#### How to complete this task
Could you output every record again, exactly as given?

[Recorded data]
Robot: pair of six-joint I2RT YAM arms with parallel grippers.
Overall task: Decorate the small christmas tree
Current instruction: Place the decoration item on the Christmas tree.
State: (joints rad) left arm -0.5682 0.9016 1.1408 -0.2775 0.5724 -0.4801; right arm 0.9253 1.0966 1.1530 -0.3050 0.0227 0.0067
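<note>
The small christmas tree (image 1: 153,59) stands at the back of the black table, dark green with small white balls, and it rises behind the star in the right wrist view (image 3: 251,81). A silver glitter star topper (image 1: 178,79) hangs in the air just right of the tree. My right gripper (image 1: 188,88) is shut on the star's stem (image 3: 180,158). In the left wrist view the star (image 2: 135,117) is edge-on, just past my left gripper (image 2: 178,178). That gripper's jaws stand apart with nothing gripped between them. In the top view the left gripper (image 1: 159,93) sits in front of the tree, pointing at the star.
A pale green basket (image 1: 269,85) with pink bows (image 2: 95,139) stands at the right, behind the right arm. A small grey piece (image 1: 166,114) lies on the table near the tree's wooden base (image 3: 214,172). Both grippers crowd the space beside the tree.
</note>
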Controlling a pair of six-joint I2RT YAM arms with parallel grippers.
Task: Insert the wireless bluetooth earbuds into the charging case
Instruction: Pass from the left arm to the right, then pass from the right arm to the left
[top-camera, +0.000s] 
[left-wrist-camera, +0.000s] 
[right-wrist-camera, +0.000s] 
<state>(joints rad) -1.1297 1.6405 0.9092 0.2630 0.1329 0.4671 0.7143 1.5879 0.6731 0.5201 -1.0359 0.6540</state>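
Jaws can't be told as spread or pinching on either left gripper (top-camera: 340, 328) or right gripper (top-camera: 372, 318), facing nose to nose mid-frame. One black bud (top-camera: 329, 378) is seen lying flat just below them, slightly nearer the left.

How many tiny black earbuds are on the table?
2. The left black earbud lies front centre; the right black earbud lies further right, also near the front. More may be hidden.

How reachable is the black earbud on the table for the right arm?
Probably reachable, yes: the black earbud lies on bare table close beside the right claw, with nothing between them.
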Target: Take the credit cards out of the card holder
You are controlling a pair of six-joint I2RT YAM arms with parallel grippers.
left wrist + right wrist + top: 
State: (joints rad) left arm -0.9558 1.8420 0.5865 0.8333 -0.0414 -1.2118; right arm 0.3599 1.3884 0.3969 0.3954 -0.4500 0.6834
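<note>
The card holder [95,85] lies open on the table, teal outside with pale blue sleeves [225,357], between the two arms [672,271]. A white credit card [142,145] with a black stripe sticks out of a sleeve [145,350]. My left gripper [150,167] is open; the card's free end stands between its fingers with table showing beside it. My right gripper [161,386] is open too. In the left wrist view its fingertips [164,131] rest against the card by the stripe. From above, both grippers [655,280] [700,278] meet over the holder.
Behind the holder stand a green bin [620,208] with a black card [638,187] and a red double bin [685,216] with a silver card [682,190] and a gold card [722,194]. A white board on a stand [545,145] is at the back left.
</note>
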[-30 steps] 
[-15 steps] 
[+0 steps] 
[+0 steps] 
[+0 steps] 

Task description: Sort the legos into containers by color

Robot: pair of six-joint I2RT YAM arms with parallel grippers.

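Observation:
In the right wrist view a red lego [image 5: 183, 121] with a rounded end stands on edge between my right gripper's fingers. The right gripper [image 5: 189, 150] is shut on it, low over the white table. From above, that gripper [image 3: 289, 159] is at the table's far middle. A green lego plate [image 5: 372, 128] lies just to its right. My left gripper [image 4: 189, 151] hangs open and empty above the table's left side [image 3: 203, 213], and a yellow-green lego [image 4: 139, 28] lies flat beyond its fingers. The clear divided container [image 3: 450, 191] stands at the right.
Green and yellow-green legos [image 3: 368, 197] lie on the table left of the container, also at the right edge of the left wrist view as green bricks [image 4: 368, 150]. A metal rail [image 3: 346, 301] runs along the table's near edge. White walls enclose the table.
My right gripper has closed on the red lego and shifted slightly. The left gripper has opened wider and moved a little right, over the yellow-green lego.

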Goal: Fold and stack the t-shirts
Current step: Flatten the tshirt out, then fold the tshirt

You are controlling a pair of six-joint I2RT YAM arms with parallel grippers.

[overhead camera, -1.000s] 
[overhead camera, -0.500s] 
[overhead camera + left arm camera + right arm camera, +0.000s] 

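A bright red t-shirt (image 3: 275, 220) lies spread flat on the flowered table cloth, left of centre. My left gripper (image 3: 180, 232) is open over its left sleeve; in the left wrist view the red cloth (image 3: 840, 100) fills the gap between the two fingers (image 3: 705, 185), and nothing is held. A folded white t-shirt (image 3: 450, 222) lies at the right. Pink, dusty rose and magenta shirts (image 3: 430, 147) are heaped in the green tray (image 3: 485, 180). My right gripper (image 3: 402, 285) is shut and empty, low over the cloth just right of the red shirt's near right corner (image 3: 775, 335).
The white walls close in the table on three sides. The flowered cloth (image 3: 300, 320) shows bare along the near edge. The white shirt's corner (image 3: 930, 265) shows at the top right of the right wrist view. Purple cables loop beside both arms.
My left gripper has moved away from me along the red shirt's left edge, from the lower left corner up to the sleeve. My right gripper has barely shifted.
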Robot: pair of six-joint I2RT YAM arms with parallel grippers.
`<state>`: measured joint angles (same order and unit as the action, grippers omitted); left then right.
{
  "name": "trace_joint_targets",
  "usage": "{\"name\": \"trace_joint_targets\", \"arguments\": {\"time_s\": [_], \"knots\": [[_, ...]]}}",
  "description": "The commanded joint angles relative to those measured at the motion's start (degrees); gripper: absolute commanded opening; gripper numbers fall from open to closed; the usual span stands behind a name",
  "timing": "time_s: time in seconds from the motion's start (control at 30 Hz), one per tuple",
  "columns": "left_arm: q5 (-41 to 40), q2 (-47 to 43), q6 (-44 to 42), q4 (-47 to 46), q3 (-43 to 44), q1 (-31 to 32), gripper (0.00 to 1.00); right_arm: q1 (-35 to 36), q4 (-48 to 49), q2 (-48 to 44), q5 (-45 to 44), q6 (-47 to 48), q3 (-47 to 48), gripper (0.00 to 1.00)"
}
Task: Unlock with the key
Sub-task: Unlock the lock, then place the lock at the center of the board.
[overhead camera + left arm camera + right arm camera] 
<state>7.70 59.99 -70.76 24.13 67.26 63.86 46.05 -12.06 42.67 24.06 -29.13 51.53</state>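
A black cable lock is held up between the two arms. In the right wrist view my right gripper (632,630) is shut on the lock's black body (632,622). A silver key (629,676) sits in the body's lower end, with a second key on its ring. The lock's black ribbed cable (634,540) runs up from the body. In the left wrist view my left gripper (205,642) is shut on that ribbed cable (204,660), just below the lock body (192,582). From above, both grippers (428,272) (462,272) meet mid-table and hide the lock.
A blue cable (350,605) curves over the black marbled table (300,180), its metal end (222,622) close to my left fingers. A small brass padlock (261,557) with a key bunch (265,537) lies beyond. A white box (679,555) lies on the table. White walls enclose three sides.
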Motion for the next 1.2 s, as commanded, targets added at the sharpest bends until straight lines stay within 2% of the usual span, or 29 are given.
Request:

#### Exercise solution
Robot: pair of six-joint I2RT YAM arms with parallel grippers.
Overall task: Decorate the small christmas tree
Current instruction: Place the decoration item on the Christmas tree.
State: (joints rad) left arm -0.5682 0.9016 1.1408 -0.2775 0.5724 -0.4801; right arm 0.9253 1.0966 1.1530 -0.3050 0.0227 0.0067
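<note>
The small christmas tree (image 1: 153,59) stands at the back of the black table, dark green with small white balls, and it rises behind the star in the right wrist view (image 3: 251,81). A silver glitter star topper (image 1: 178,79) hangs in the air just right of the tree. My right gripper (image 1: 188,88) is shut on the star's stem (image 3: 180,158). In the left wrist view the star (image 2: 135,117) is edge-on, just past my left gripper (image 2: 178,178). That gripper's jaws stand apart with nothing gripped between them. In the top view the left gripper (image 1: 159,93) sits in front of the tree, pointing at the star.
A pale green basket (image 1: 269,85) with pink bows (image 2: 95,139) stands at the right, behind the right arm. A small grey piece (image 1: 166,114) lies on the table near the tree's wooden base (image 3: 214,172). Both grippers crowd the space beside the tree.
</note>
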Controlling a pair of six-joint I2RT YAM arms with parallel grippers.
Task: Insert the wireless bluetooth earbuds into the charging case
Instruction: Pass from the left arm to the right, then pass from the right arm to the left
[top-camera, +0.000s] 
[left-wrist-camera, +0.000s] 
[right-wrist-camera, +0.000s] 
<state>(joints rad) -1.1297 1.6405 0.9092 0.2630 0.1329 0.4671 0.7143 1.5879 0.6731 0.5201 -1.0359 0.6540</state>
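Jaws can't be told as spread or pinching on either left gripper (top-camera: 340, 328) or right gripper (top-camera: 372, 318), facing nose to nose mid-frame. One black bud (top-camera: 329, 378) is seen lying flat just below them, slightly nearer the left.

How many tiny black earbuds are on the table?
2. The left black earbud lies front centre; the right black earbud lies further right, also near the front. More may be hidden.

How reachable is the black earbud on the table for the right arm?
Probably reachable, yes: the black earbud lies on bare table close beside the right claw, with nothing between them.
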Target: Take the credit cards out of the card holder
You are controlling a pair of six-joint I2RT YAM arms with parallel grippers.
left wrist + right wrist + top: 
State: (joints rad) left arm -0.9558 1.8420 0.5865 0.8333 -0.0414 -1.2118; right arm 0.3599 1.3884 0.3969 0.3954 -0.4500 0.6834
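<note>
The card holder [95,85] lies open on the table, teal outside with pale blue sleeves [225,357], between the two arms [672,271]. A white credit card [142,145] with a black stripe sticks out of a sleeve [145,350]. My left gripper [150,167] is open; the card's free end stands between its fingers with table showing beside it. My right gripper [161,386] is open too. In the left wrist view its fingertips [164,131] rest against the card by the stripe. From above, both grippers [655,280] [700,278] meet over the holder.
Behind the holder stand a green bin [620,208] with a black card [638,187] and a red double bin [685,216] with a silver card [682,190] and a gold card [722,194]. A white board on a stand [545,145] is at the back left.
</note>
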[-30 steps] 
[-15 steps] 
[+0 steps] 
[+0 steps] 
[+0 steps] 

Task description: Sort the legos into containers by color

Robot: pair of six-joint I2RT YAM arms with parallel grippers.

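Observation:
In the right wrist view a red lego [image 5: 183, 121] with a rounded end stands on edge between my right gripper's fingers. The right gripper [image 5: 189, 150] is shut on it, low over the white table. From above, that gripper [image 3: 289, 159] is at the table's far middle. A green lego plate [image 5: 372, 128] lies just to its right. My left gripper [image 4: 189, 151] hangs open and empty above the table's left side [image 3: 203, 213], and a yellow-green lego [image 4: 139, 28] lies flat beyond its fingers. The clear divided container [image 3: 450, 191] stands at the right.
Green and yellow-green legos [image 3: 368, 197] lie on the table left of the container, also at the right edge of the left wrist view as green bricks [image 4: 368, 150]. A metal rail [image 3: 346, 301] runs along the table's near edge. White walls enclose the table.
My right gripper has closed on the red lego and shifted slightly. The left gripper has opened wider and moved a little right, over the yellow-green lego.
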
Goal: Fold and stack the t-shirts
Current step: Flatten the tshirt out, then fold the tshirt

You are controlling a pair of six-joint I2RT YAM arms with parallel grippers.

[overhead camera, -1.000s] 
[overhead camera, -0.500s] 
[overhead camera + left arm camera + right arm camera, +0.000s] 

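A bright red t-shirt (image 3: 275, 220) lies spread flat on the flowered table cloth, left of centre. My left gripper (image 3: 180, 232) is open over its left sleeve; in the left wrist view the red cloth (image 3: 840, 100) fills the gap between the two fingers (image 3: 705, 185), and nothing is held. A folded white t-shirt (image 3: 450, 222) lies at the right. Pink, dusty rose and magenta shirts (image 3: 430, 147) are heaped in the green tray (image 3: 485, 180). My right gripper (image 3: 402, 285) is shut and empty, low over the cloth just right of the red shirt's near right corner (image 3: 775, 335).
The white walls close in the table on three sides. The flowered cloth (image 3: 300, 320) shows bare along the near edge. The white shirt's corner (image 3: 930, 265) shows at the top right of the right wrist view. Purple cables loop beside both arms.
My left gripper has moved away from me along the red shirt's left edge, from the lower left corner up to the sleeve. My right gripper has barely shifted.
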Robot: pair of six-joint I2RT YAM arms with parallel grippers.
`<state>`: measured joint angles (same order and unit as the action, grippers omitted); left then right.
{
  "name": "trace_joint_targets",
  "usage": "{\"name\": \"trace_joint_targets\", \"arguments\": {\"time_s\": [_], \"knots\": [[_, ...]]}}",
  "description": "The commanded joint angles relative to those measured at the motion's start (degrees); gripper: absolute commanded opening; gripper numbers fall from open to closed; the usual span stands behind a name",
  "timing": "time_s: time in seconds from the motion's start (control at 30 Hz), one per tuple",
  "columns": "left_arm: q5 (-41 to 40), q2 (-47 to 43), q6 (-44 to 42), q4 (-47 to 46), q3 (-43 to 44), q1 (-31 to 32), gripper (0.00 to 1.00); right_arm: q1 (-35 to 36), q4 (-48 to 49), q2 (-48 to 44), q5 (-45 to 44), q6 (-47 to 48), q3 (-47 to 48), gripper (0.00 to 1.00)"
}
Task: Unlock with the key
Sub-task: Unlock the lock, then place the lock at the center of the board.
[overhead camera + left arm camera + right arm camera] 
<state>7.70 59.99 -70.76 24.13 67.26 63.86 46.05 -12.06 42.67 24.06 -29.13 51.53</state>
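A black cable lock is held up between the two arms. In the right wrist view my right gripper (632,630) is shut on the lock's black body (632,622). A silver key (629,676) sits in the body's lower end, with a second key on its ring. The lock's black ribbed cable (634,540) runs up from the body. In the left wrist view my left gripper (205,642) is shut on that ribbed cable (204,660), just below the lock body (192,582). From above, both grippers (428,272) (462,272) meet mid-table and hide the lock.
A blue cable (350,605) curves over the black marbled table (300,180), its metal end (222,622) close to my left fingers. A small brass padlock (261,557) with a key bunch (265,537) lies beyond. A white box (679,555) lies on the table. White walls enclose three sides.
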Motion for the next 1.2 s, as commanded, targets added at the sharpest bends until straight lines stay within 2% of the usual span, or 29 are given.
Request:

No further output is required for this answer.